Ex-Met Steven Matz twirls another gem to improve to 3-0

Ex-Met Steven Matz twirls another gem to improve to 3-0

KANSAS CITY, Mo. — Steven Matz held the Kansas City Royals without a hit into the sixth inning, and Jonathan Davis and Vladimir Guerrero Jr. homered to give the Toronto Blue Jays a 5-1 victory in the seven-inning opener of their doubleheader Saturday.

Matz (3-0) only allowed a pair of walks before Nicky Lopez’s blooper to left with one out in the sixth. Matz gave up Andrew Benintendi’s two-out double later in the inning for the only other blemish on an otherwise dominant performance.

The Blue Jays had to settle for a split In the nightcap as the Royals followed veteran Ervin Santana’s spot start with four relief pitchers before Salvador Perez’s two-out, walk-off homer gave them a 3-2 win.

As for the lefty Matz, he struck out five around those two walks and two hits while allowing Kansas City to hit just five balls out of the infield before giving way to Rafael Dolis for the seventh inning.

“It’s fun to get in a groove early in the season, especially when you have a lineup like this,” said Matz, who struggled with injuries throughout his six seasons with the Mets. “It’s been good. I’m just trying to build off each start, take a little from each start and get a little better every time out. That’s the goal going forward.”

Steven MatzSteven MatzAP

Other than a shaky first, the Royals’ Mike Minor matched Matz pitch for pitch most of the way.

Minor (1-1) retired his first two batters before Guerrero and Randal Grichuk hit back-to-back singles and Lourdes Gurriel Jr. drilled a two-run double off the wall. That was all the runs until Davis hit his first homer of the year off the left-field foul pole leading off the fifth and Guerrero tagged his second homer of the series leading off the sixth.

“Some good defensive plays behind me,” Minor said. “I felt like the strike zone was a little tight, so a lot of the pitches I was throwing, I wasn’t getting ahead. I was getting behind guys. And then I gave up the home runs.”

Even if Matz didn’t allow a hit all game, his sterling start wouldn’t have been an official no-hitter because teams or pitchers must play at least nine innings to qualify. The decision to shorten doubleheader games to seven innings apiece for the 2021 season means Matz and the Blue Jays would have needed at least two extra innings for it to count.

The only no-hitter in Blue Jays history is Dave Stieb’s 3-0 win over the Indians on Sept. 2, 1990.

“We ran into a good start today. Matz was throwing the ball well,” Royals manager Mike Matheny said. “He had good late movement — you could tell the guys weren’t seeing the late movement. Really baring in, using the back door.”

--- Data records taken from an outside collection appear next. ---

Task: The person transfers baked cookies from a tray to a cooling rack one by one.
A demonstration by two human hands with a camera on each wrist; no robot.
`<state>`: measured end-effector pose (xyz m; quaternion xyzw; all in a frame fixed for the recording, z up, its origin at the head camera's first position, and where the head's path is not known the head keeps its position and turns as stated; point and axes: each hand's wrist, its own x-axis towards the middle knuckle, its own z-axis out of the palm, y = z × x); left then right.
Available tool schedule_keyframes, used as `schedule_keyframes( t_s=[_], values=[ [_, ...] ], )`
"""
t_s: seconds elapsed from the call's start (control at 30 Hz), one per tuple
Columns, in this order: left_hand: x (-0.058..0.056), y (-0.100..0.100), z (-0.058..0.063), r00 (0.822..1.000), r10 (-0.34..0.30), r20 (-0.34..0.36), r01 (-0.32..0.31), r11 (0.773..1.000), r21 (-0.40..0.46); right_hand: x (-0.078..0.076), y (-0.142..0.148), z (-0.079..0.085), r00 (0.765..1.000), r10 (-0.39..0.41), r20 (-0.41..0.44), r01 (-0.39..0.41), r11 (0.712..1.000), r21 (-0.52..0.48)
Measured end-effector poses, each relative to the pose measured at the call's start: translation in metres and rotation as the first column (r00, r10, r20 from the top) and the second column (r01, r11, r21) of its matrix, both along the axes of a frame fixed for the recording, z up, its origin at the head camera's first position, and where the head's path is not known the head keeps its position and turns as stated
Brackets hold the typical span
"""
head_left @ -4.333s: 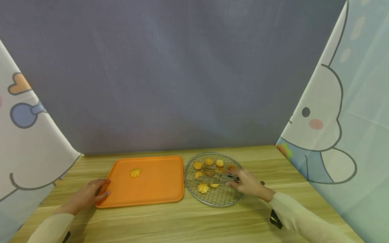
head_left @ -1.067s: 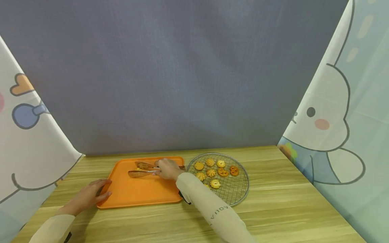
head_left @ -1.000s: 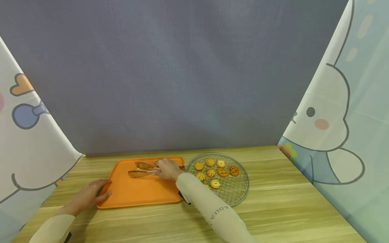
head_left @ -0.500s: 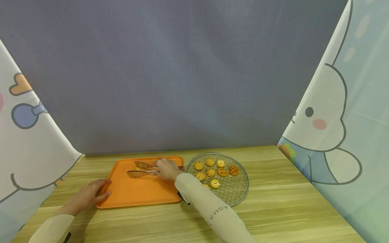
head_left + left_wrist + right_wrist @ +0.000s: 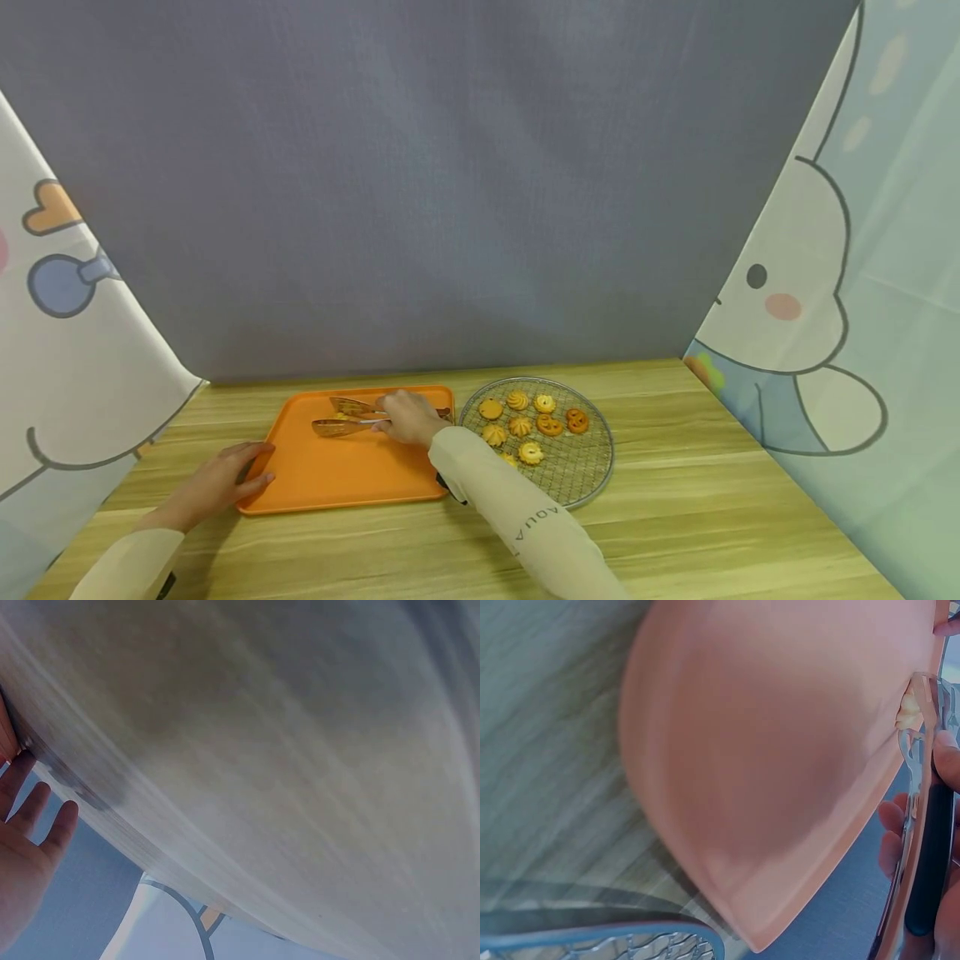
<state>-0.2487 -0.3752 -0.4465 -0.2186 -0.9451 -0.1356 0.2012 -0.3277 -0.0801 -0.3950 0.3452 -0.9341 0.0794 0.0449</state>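
Note:
In the head view my right hand [image 5: 411,417] grips metal serving tongs [image 5: 340,427] with dark handles over the upper part of an orange tray [image 5: 352,479]. The slotted tong ends point left and stand apart. A bit of yellow cookie [image 5: 342,416] shows between them; most of it is hidden. The right wrist view shows the cookie [image 5: 908,711] at the tong tips and fingers around the dark handle [image 5: 931,862]. My left hand [image 5: 217,483] rests at the tray's left edge, thumb and fingers apart and touching the rim.
Right of the tray stands a round wire rack [image 5: 581,471] bearing several cookies, among them swirled ones and pretzel-shaped ones [image 5: 577,421]. My right forearm [image 5: 517,517] crosses over its lower left part. A grey cloth [image 5: 450,208] hangs behind the wooden table [image 5: 697,483].
Earlier my right hand held the tongs over the cookies on the rack; now it is over the tray. In the last second the tongs have shifted only slightly left. My left hand stayed put.

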Motion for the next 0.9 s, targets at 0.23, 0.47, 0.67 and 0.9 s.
schedule_keyframes(
  t_s=[0.23, 0.47, 0.67, 0.9],
  values=[
    [0.0009, 0.0001, 0.0008, 1.000, 0.008, 0.027, -0.008, 1.000, 0.000, -0.0007, 0.0010, -0.0007, 1.000, 0.012, -0.006, -0.012, 1.000, -0.007],
    [0.0027, 0.0013, 0.0022, 0.999, 0.017, 0.033, -0.017, 1.000, -0.009, -0.0010, 0.0022, -0.0024, 0.999, 0.026, -0.043, -0.028, 0.999, -0.039],
    [0.0030, 0.0020, 0.0027, 1.000, 0.006, 0.014, -0.006, 1.000, -0.006, -0.0012, 0.0046, -0.0019, 0.999, 0.022, -0.023, -0.023, 0.999, -0.040],
    [0.0013, 0.0011, 0.0012, 1.000, -0.002, -0.026, 0.002, 1.000, -0.017, -0.0016, 0.0039, -0.0044, 1.000, 0.015, -0.020, -0.016, 0.999, -0.041]
  ],
)
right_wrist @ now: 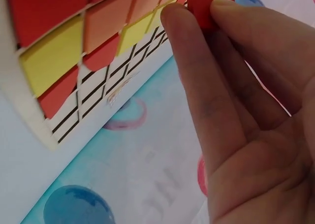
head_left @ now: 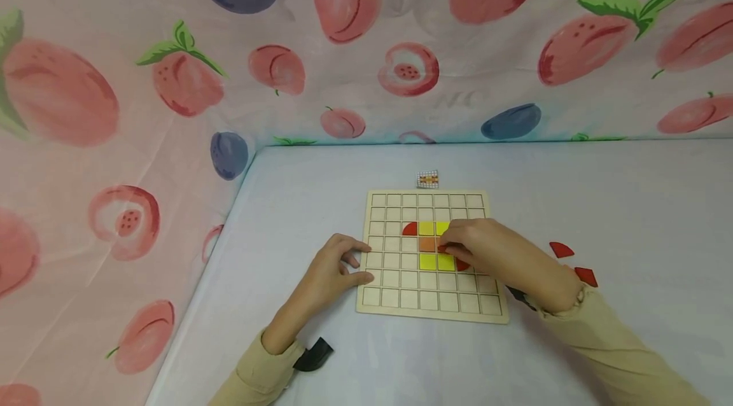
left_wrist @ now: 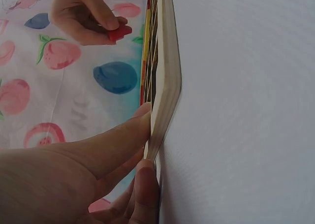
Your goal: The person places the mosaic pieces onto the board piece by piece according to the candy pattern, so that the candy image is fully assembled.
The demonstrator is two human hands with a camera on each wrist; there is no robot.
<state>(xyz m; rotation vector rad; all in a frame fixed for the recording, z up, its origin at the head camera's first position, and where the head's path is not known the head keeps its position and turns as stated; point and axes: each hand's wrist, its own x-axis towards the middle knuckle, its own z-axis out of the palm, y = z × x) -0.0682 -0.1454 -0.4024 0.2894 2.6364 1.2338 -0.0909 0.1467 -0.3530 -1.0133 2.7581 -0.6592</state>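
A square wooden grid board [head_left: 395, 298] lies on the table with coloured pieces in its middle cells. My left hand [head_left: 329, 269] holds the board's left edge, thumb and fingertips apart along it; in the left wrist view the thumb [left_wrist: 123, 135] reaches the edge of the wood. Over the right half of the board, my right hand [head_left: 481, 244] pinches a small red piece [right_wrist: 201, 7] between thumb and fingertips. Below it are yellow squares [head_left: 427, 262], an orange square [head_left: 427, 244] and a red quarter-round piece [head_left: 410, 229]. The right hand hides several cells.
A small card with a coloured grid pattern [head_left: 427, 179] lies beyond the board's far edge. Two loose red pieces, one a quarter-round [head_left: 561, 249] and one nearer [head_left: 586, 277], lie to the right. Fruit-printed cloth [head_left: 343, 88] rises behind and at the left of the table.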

The Blue Jays certainly were glad to have Matz’s masterful performance after Friday’s rainout. Their starting rotation has been shredded by injuries just three weeks into the season, including in a 7-5 loss to Kansas City on Thursday night.

In the nightcap, the Blue Jays sent Tommy Milone to the mound against the Royals’ Ervin Santana.

The well-traveled Santana had not taken a big league mound since April 24, 2019, with the White Sox. Santana spent the 2013 season with the Royals and was starting for them for the first time in 2,761 days.